Mediterraneo di Marcel Barrena, coproduzione ispano-greca, è un film intimo, umile e coerente, che sfrutta appieno un budget limitato. Nonostante i fondi limitati Mediterraneo è perfetto nel mostrarci la miseria non puntando sull’effetto scenico o la facile reazione emotiva, ma sulla natura ontologica e semiotica di un dramma ormai scivolato nell’indifferenza generale.
Il protagonista è il burbero, intrattabile e scorbutico Oscar Camps (Eduard Fernandez) guardacoste professionista e titolare di un’azienda. La sua vita è un mare disastrato a causa il pessimo rapporto con la figlia e la quasi totale assenza di amicizie.
Pur non più giovanissimo, Oscar rifiuta di dedicarsi al lavoro d’ufficio, continua a stare seduto sul suo trespolo scrutando le onde del mare, che sulle coste turistiche spagnole sostanzialmente equivale alla noia.

La svolta arriva alla fine dell’estate del 2015, quando fa il giro del mondo l’immagine della foto del corpo del piccolo Aylan, riverso sulla spiaggia, plastica e orribile celebrazione del massacro che si consuma nel tratto di mar Mediterraneo conteso tra Turchia, Malta, Italia e Grecia.
Lì è dove si muore nel silenzio assordante del mare, lì e dove le Nazioni cosiddette libere, si rimbalzano la responsabilità, Oscar decide, con il solo e recalcitrante Gerard (Dani Rovira) a dargli manforte, di recarsi a Lesbo, per aiutare chi rischia di morire. Lo fa confrontandosi con un’ostilità dichiarata da parte delle forze dell’ordine e della Guardia Costiera dell’isola greca, dove ogni giorno arrivano decine e decine di disperati, paradossalmente più fortunati di chi è rimasto inghiottito dal mare.
Sarà l’inizio di un percorso di presa di coscienza e di attivismo.
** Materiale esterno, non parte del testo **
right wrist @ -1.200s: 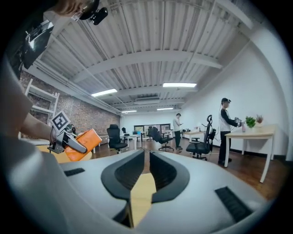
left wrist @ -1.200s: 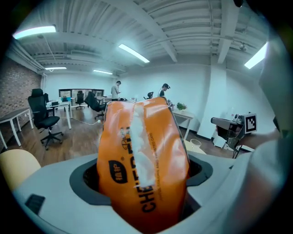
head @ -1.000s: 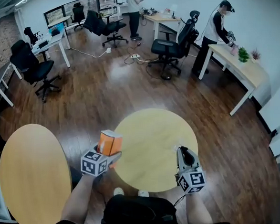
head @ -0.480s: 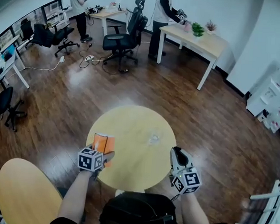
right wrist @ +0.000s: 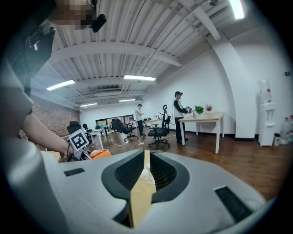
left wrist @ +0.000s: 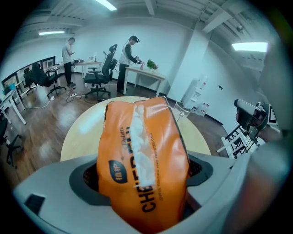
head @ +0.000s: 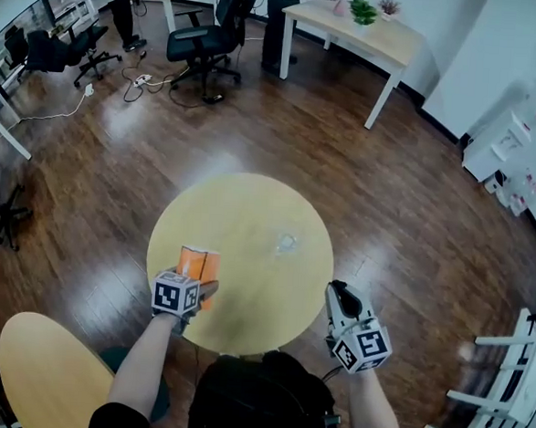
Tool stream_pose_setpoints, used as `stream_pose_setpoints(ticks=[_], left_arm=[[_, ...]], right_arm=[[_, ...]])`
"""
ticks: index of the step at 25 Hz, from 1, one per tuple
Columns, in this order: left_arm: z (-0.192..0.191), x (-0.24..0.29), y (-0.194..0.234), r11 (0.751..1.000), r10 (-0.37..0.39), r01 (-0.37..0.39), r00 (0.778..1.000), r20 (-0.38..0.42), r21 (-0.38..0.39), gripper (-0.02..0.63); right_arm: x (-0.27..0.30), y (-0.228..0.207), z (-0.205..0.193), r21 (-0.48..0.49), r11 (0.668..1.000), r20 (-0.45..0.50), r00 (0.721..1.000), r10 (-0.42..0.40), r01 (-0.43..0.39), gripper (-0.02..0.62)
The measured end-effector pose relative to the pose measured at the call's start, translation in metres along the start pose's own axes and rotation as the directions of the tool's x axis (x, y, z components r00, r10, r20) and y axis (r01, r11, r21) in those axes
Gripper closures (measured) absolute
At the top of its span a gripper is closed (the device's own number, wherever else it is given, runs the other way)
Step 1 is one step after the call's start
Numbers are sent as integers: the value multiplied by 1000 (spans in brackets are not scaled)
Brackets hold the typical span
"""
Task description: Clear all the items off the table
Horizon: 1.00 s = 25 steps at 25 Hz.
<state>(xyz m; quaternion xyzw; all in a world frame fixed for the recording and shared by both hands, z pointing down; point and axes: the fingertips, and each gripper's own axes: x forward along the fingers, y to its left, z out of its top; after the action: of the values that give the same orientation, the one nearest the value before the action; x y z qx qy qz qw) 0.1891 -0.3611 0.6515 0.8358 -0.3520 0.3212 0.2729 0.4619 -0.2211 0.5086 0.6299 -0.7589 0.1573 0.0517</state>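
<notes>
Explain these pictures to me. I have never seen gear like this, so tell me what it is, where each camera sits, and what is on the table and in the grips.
There is no robot here. A person holds a hand tool with two jaws in each hand. The top-down picture comes from a camera on the person's head. The other two come from cameras riding on the tools, each looking along its own jaws. The left gripper is clamped on an orange pack, over the near edge of the round table. The right gripper holds nothing, and its jaws are nearly together. On the table lies a small clear thing, too small to identify.
</notes>
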Motion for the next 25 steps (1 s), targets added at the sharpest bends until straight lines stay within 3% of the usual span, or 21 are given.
stream_pose_setpoints(ticks=[5, 13, 19, 25], left_arm=[[-12, 28, 3, 1000, 15, -15, 998, -61, -2, 158], [-31, 65, -1, 997, 74, -70, 984, -162, 33, 156], [-26, 74, 5, 983, 160, -142, 972, -173, 112, 156], [-30, 76, 3, 984, 161, -143, 970, -182, 111, 135]], right_arm=[[-4, -12, -27, 69, 997, -47, 998, -38, 41, 555], [5, -21, -53, 88, 995, -99, 994, -47, 55, 555], [13, -16, -61, 134, 989, -106, 993, -46, 60, 554], [9, -12, -61, 154, 986, -100, 994, -50, 65, 554]])
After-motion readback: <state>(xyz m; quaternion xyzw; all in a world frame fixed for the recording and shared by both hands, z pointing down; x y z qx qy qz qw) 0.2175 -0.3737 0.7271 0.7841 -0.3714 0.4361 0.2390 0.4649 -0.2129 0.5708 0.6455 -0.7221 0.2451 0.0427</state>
Non solo dal punto di vista materiale, ma soprattutto dal punto di vista umano e mentale: Oscar si trova a mettere in discussione se stesso, il suo mestiere, ma soprattutto abbraccia una responsabilità personale che diventa esempio universale.
Il film Mediterraneo, diretto da Marcel Barrena, al pubblico italiano potrebbe un po’ confondere le idee, dato lo stesso titolo del capolavoro di Gabriele Salvatores, oscar nel 1992.
In un certo senso, i due film potrebbero anche avere qualcosa in comune, se non altro il concetto di fuga, che qui però è una fuga reale, profana, disperata, da parte di quell’universo umano, che preme da sempre le nostre frontiere in ricerca di un futuro migliore.
Open Arms, nome famigerato ha gli occhi dei sovranisti e dei populisti di destra di tutte le nazioni, ci viene mostrato come una creatura nata dalla pura forza di volontà, dall’idealismo che oggi molti di noi hanno rinnegato, in nome di un egoistica e misera visione del mondo.
Non tutto funziona in questo film, la narrazione alla lunga risulta essere più televisiva che cinematografica, nonostante Fernandez e il resto del cast offrano una performance molto umana, molto immediata e mai retorica.

Lo stesso concetto di retorica in realtà resta molto più al latere di quanto ci si aspetti, qui vi è soprattutto la volontà di narrare una piccola, ma importante, storia vera dove ci viene mostrata non la maestosità del male, ma la minuta ed infaticabile essenza del bene.
Perché se è vero che siamo divisi da lingua, usi e costumi, è anche vero che siamo tutti esseri umani, e che lo stesso concetto di empatia, bene universale capace di abbattere ogni barriera, con il tempo lè stato rinnegato dall’ Occidente che ha alzando barriere culturali prima ancora che politiche e burocratiche.
Affiora in modo assolutamente convincente, la ferocissima critica verso l’Unione Europea, descritta come un semplice mercato finanziario, non certo come il crogiuolo di Popoli uniti da una visione universale di amore verso l’uomo, verso i propri simili, verso ciò che è giusto fare.
Mediterraneo non è un film così perfetto, anche dal punto di vista registico, ma di certo è un film coraggioso, un film onesto, un film incredibilmente coerente e necessario.